Jul. 3—Last week, while standing out on her condo lanai contemplating her familiar view of Diamond Head, Margy Benson received a shock.
There appeared to be graffiti scrawled on the side of the crater.
"I saw some illegal hikers, got out my binoculars to check and see if they were OK, " Benson said, "and I saw this bare patch high up on the slopes that looked like it had lettering, and I'm going, 'Are my eyes seeing that right ?'"
The letters appeared to spell "Trump, " she said.
"It was more just about I was shocked to see it on Diamond Head, the defacing of the mountain, which is a state monument and a national landmark, " said Benson, who lives in the Diamond Head Hillside condominiums at the corner of Campbell and Monsarrat avenues.
After studying the letters for a while, Benson guessed they weren't painted directly on a cleared area of the crater as she originally thought, but on a banner that was somehow attached to the site.
Honolulu native Alison Kwok, a frequent visitor to the area, said the lettering was pointed out to her by a passerby in mid-June.
"A woman walking a dog ran up to me and said, 'I don't care what your politics are, nobody should deface a sacred monument, '" Kwok said. "Vandalism shouldn't be allowed."
Waikiki resident Jan Nilsson, a friend of Benson's, said she could see the shape of the clearing or banner with her naked eye from her apartment building on Kuhio Avenue near Jefferson Elementary School, and could read the letters with binoculars.
Richard Rountree, Benson's neighbor in the penthouse, said he had seen many man-made additions, from roads and fencing to electric poles, on the crater slopes in the nearly 25 years he had lived in the building, but "there shouldn't be anybody's name up there—it's a beautiful volcano and I would prefer it to be virgin of politics."
Queried by the Honolulu Star-Advertiser on Thursday, Dan Dennison, spokesman for the state Department of Land and Natural Resources, replied via email it was the first he'd heard about the Leahi letters.

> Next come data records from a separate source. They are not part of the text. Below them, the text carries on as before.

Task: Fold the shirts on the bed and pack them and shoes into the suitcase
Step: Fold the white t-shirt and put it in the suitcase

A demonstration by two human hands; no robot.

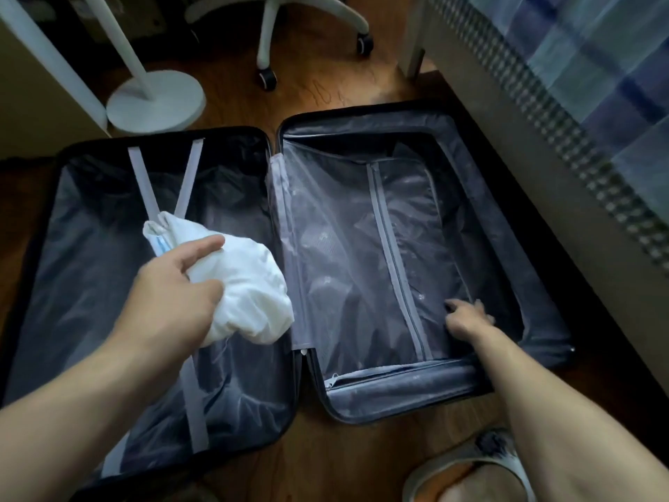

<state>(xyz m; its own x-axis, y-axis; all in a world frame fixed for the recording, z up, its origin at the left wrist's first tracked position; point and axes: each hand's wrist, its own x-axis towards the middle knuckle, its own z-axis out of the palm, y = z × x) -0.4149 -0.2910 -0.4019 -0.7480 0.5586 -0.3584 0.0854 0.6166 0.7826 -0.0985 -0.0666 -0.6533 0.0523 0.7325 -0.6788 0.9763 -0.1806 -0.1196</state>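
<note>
A bundled white shirt (pixel 246 284) is gripped by the left hand (pixel 170 295) over the left half of the open suitcase (pixel 543 342); the right hand (pixel 467 320) is laid, fingers extended, on the mesh divider (pixel 344 255); a plaid-covered bed (pixel 597 74) is seen beyond.

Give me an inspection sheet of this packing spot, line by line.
Surface: wooden floor, partly bare.
Job's things: suitcase lying open; white bundle over its left half; zipped mesh divider covers its right half.
Clutter: nothing seen.
Grippers: left hand grips the bundle; right hand touches the divider.
Cables: nothing seen.
Surroundings: bed, chair base, round white stand.
</note>
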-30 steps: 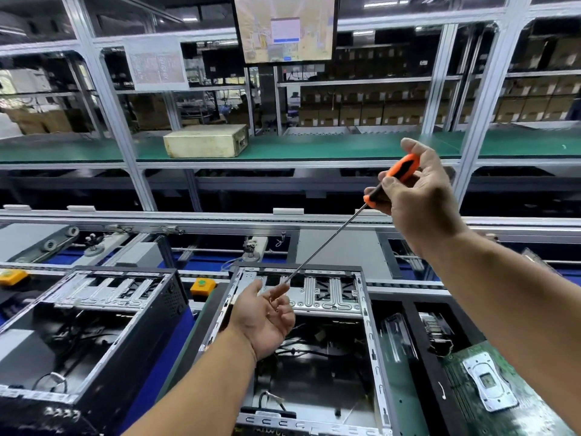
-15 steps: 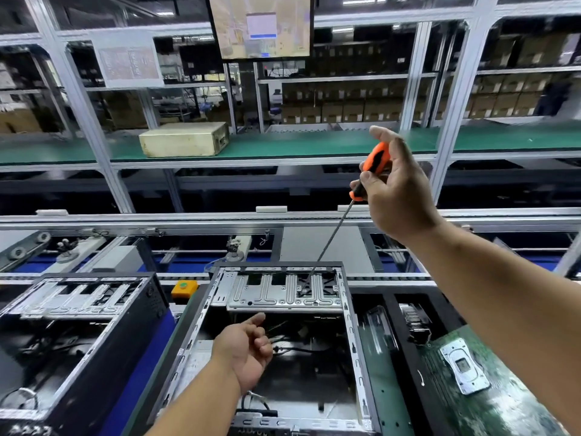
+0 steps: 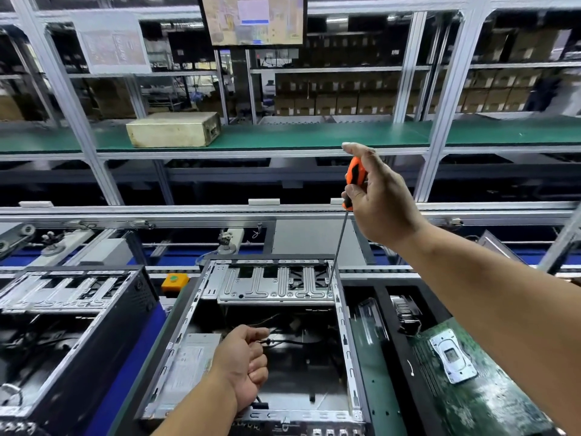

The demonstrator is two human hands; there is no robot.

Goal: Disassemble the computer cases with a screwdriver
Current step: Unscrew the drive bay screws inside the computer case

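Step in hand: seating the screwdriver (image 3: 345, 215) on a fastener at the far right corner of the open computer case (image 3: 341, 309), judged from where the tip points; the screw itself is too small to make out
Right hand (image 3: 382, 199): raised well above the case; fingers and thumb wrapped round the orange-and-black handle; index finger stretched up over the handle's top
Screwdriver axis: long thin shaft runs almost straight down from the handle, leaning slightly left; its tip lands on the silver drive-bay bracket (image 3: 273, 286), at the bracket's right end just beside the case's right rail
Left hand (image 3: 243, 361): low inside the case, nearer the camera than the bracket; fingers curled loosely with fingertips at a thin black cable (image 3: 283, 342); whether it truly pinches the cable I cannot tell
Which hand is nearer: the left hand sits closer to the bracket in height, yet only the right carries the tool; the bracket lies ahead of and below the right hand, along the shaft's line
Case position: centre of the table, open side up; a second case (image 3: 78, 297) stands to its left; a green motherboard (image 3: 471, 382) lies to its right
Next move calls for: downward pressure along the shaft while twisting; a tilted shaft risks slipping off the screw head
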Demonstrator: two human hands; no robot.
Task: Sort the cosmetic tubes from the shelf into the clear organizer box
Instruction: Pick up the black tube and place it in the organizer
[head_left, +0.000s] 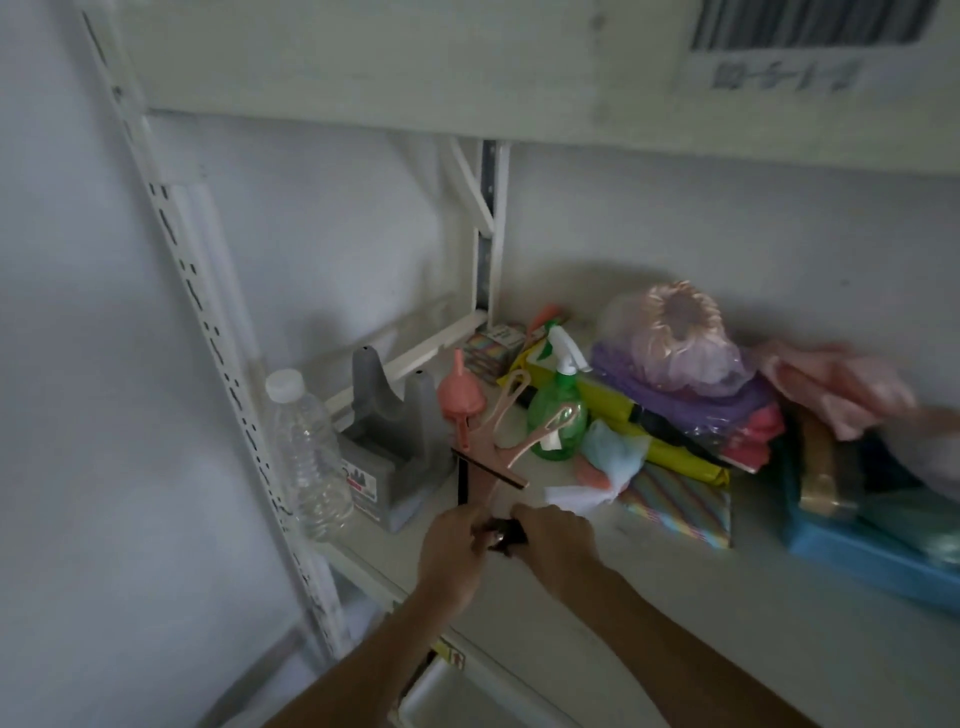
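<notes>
White steel shelf (649, 582) carries a muddle of things, and both hands meet at its near edge over something small and dark. The left hand (449, 558) and the right hand (561, 545) close on it from either side; the dark object (501, 535) between them may be a cosmetic tube or its cap, but blur and dim light leave that unsure. Fingers of both hands curl inward around it, so each looks clamped on the same piece, the left from the left end, the right from the right.

Just beyond the hands lie two pink squeegees (493, 452), crossed, with a green spray bottle (557, 415) behind them and a pink funnel (460, 397) to its left. Farther left stand a grey tape dispenser (400, 452) and a clear water bottle (306, 452) against the upright. To the right sit folded cloths, striped wrapping paper (680, 506) and a blue tray (852, 561). No clear organizer box can be made out for certain; a pale container (441, 691) below the shelf edge might be it.

To do this step well, the person would likely settle the piece in one hand before drawing back, keep it low over the shelf so a slip costs nothing, and steer clear of the squeegee blades touching the near side of the pile.
</notes>
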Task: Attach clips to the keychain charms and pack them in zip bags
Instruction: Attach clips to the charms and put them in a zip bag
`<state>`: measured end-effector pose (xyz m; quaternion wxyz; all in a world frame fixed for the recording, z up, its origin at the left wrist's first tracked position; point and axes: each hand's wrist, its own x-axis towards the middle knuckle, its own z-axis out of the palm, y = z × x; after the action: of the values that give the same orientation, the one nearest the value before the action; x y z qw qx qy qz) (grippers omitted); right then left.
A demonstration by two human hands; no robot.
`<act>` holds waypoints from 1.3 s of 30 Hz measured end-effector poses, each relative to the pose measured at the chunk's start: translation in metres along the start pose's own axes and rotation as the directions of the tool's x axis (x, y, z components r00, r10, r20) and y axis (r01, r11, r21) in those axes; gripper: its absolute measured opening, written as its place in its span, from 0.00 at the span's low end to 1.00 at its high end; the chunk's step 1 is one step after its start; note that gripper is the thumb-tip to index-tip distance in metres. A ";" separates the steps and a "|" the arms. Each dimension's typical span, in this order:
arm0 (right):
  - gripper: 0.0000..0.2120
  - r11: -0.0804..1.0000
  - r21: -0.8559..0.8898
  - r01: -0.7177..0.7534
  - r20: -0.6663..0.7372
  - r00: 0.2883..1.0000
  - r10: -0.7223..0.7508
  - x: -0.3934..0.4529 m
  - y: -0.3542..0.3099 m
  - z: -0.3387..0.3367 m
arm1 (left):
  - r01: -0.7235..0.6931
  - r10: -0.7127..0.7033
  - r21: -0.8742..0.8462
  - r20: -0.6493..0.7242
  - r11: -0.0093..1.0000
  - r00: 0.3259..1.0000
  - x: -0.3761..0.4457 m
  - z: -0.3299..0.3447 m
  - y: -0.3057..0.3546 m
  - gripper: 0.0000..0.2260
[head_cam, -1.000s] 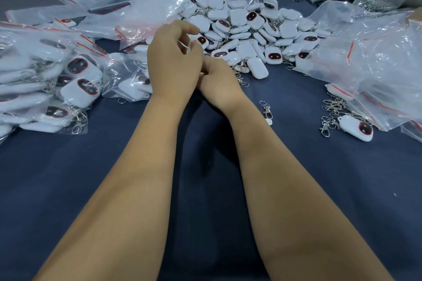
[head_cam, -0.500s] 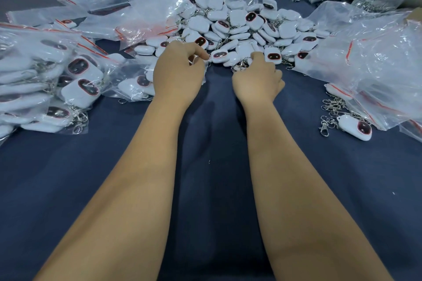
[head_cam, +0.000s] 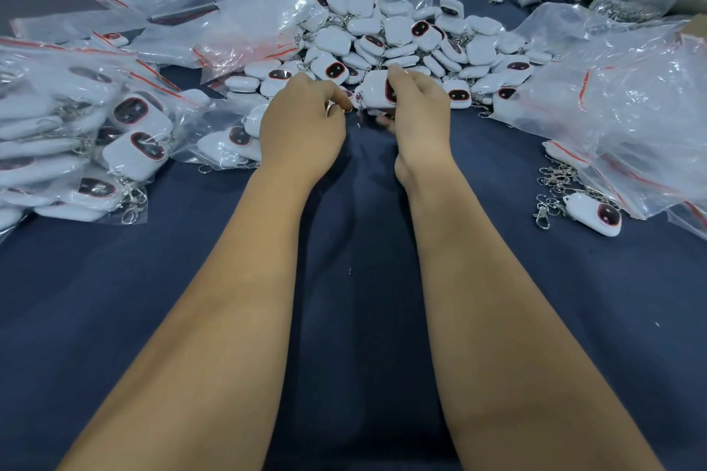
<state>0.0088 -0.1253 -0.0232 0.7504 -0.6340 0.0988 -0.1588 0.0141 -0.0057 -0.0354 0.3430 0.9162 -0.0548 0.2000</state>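
Observation:
A big heap of white keychain charms (head_cam: 401, 38) with dark red-rimmed faces lies at the back middle of the blue cloth. My right hand (head_cam: 419, 115) grips one white charm (head_cam: 377, 90) at the heap's near edge, lifted a little. My left hand (head_cam: 302, 122) is just left of it, its fingertips pinching a small metal ring or clip (head_cam: 336, 109) beside the charm. Loose metal clips (head_cam: 553, 183) lie at the right next to a single charm (head_cam: 593, 214).
Packed zip bags with charms (head_cam: 76, 141) are stacked at the left. Empty clear zip bags (head_cam: 627, 107) are piled at the right, and more bags (head_cam: 214, 27) lie at the back left. Bare blue cloth (head_cam: 355, 241) lies under my forearms.
My hands parted, then came back together. The right hand reached into the heap's near edge and picked up a charm. The left hand shifted right and nearer, still pinching the clip.

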 end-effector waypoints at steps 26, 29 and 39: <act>0.13 0.995 -0.096 0.017 0.334 0.943 0.016 -0.002 0.012 0.005 | 0.094 -0.103 -0.175 -0.044 0.980 0.994 0.001 -0.005 0.000 0.13; 0.12 0.997 -0.075 0.020 0.333 0.943 0.006 -0.003 0.010 0.005 | 0.091 -0.100 -0.175 -0.038 0.980 0.994 0.002 -0.005 -0.001 0.12; 0.07 0.981 -0.192 0.019 0.312 0.949 0.042 0.001 0.011 0.007 | 0.087 -0.091 -0.215 -0.010 0.973 0.996 0.002 -0.006 -0.001 0.08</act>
<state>0.0138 -0.1172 -0.0326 0.6924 -0.7203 -0.0033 -0.0412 0.0138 -0.0011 -0.0312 0.4487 0.8734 -0.0317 0.1864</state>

After viewing a photo provided by a resident, he said the lettering was on Board of Water Supply land "and is an area that is very steep and hard to access."
Nonetheless, on Friday morning, officers from DLNR's Division of Conservation and Resource Enforcement and Division of State Parks went to the crater.
DOCARE Officer Edward Thompson first scoped out the banner from just off Monsarrat Avenue, then hiked along the rim of the crater before dropping over the edge to search for it, according to a press release sent by DLNR Friday, The banner was found about 50-feet below the crater rim, attached to rocks and trees by screws and hooks.
Its message was "Trump 2021."
"Whomever put this 'Trump 2021' banner up went to a lot of trouble and they could have gotten into trouble, " Thompson said in the statement, which also noted that hiking on the rim of Diamond Head State Monument, or anywhere off designated trails, is prohibited.
"Had we caught them they could have been cited for entering a closed area as well as possibly for defacing public property, " Thompson added.
"No matter your political leanings, putting banners and signs up on public property is not acceptable or lawful, " said State Parks Administrator Curt Cottrell in the statement.
In addition, "given the natural and cultural importance of Le 'ahi, it is definitely not the place for making political statements or putting up signs, " Cottrell said.